It's a self fulfilling prophecy. If you're paranoid that people are watching you, you start acting weird, which causes people to stare at you.


----------



## CoconutHolder (Oct 13, 2007)

I don't know. I still catch people looking at me all the time. I've been wondering lately, mabey its just people doing their "people watching." I think a lot of people do this. They go somewhere and just look at everybody. I think if you are paranoid like we are, you tend to think everyone is looking at you. But really, I think almost everybody looks at other people but because we are paranoid we look for it more and make more out of it than it really is.

I think we need to *try* to not focus on it so much. But its hard!


----------



## LonelyEnigma (Jan 7, 2007)

I’m a young black male who lives in a predominantly white, middle class, mostly old people community, so people do stare at me. Mostly it’s with curiosity not malice, so it doesn’t bother me too much. It would probably cause me a lot more anxiety if I lived in a community with younger people because I care more about what my peers think of me than my elders.


----------



## minimized (Nov 17, 2007)

I don't tend to concentrate too much on if people are looking at me, but I've noticed that people seem to stare at me no matter what. Even my family has pointed that out. Are we all paranoid or what 

Lol I wish I wasn't fugly. I hate when someone glances at me then I see them smirking or laughing or something.


----------



## trey (Nov 26, 2007)

I feel the same as most of you have described.

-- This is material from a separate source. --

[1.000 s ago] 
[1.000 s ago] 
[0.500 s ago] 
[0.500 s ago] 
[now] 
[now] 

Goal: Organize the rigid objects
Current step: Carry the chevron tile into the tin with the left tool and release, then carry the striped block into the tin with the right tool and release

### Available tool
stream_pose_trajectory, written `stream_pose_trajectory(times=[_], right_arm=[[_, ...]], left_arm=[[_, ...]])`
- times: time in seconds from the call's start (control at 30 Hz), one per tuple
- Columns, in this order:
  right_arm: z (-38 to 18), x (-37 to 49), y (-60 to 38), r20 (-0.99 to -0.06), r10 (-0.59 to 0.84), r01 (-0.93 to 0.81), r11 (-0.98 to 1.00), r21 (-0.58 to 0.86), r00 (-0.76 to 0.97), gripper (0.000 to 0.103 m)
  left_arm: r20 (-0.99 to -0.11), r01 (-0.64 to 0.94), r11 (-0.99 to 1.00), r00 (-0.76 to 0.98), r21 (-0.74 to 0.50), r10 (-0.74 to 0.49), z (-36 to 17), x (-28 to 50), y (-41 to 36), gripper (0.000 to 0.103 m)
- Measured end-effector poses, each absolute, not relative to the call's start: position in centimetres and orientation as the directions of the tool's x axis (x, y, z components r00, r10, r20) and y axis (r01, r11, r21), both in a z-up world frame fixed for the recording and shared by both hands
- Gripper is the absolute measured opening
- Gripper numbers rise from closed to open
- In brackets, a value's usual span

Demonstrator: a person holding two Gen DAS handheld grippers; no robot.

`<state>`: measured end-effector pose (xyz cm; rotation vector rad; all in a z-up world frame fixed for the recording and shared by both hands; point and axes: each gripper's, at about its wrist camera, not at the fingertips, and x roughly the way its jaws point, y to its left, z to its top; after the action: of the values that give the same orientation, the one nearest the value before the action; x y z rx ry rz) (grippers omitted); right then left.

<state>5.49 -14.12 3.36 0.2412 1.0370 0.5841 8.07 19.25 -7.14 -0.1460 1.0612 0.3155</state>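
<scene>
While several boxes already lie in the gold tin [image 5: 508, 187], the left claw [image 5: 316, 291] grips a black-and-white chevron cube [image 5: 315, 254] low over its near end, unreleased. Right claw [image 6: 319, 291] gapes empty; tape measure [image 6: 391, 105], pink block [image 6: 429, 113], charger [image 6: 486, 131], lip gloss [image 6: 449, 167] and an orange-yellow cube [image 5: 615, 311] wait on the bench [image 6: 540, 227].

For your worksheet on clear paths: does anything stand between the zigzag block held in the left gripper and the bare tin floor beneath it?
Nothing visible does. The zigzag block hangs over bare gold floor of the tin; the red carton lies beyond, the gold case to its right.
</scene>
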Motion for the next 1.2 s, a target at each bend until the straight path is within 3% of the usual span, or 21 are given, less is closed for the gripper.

I'm quite short (5'3.5") so wherever I go I see people taking second glances. Also, because my face looks young, almost everyone I meet pegs me for about 7-8 years younger than I actually am. 

I am constantly told that having a young face is a good thing, because when I'm older I'll still look young... but when my appearance is causing so much grief for me in social situations, there's really no comfort in the knowledge that 20 years from now I wont look 44.

I'm frequently talked down to, or asked questions like if I am getting to miss school to be at the appointment. Most people assume I'm a teenager so they don't give me the same respect they would an adult, and with the height it feels like I'm more of a spectacle than anything. 

I don't believe it's all in my head as there have been numerous studies which have shown society's view of short men. Guys are expected to be tall, that's just how things are. It's not a failing when someone is short, but society seems to treat it that way.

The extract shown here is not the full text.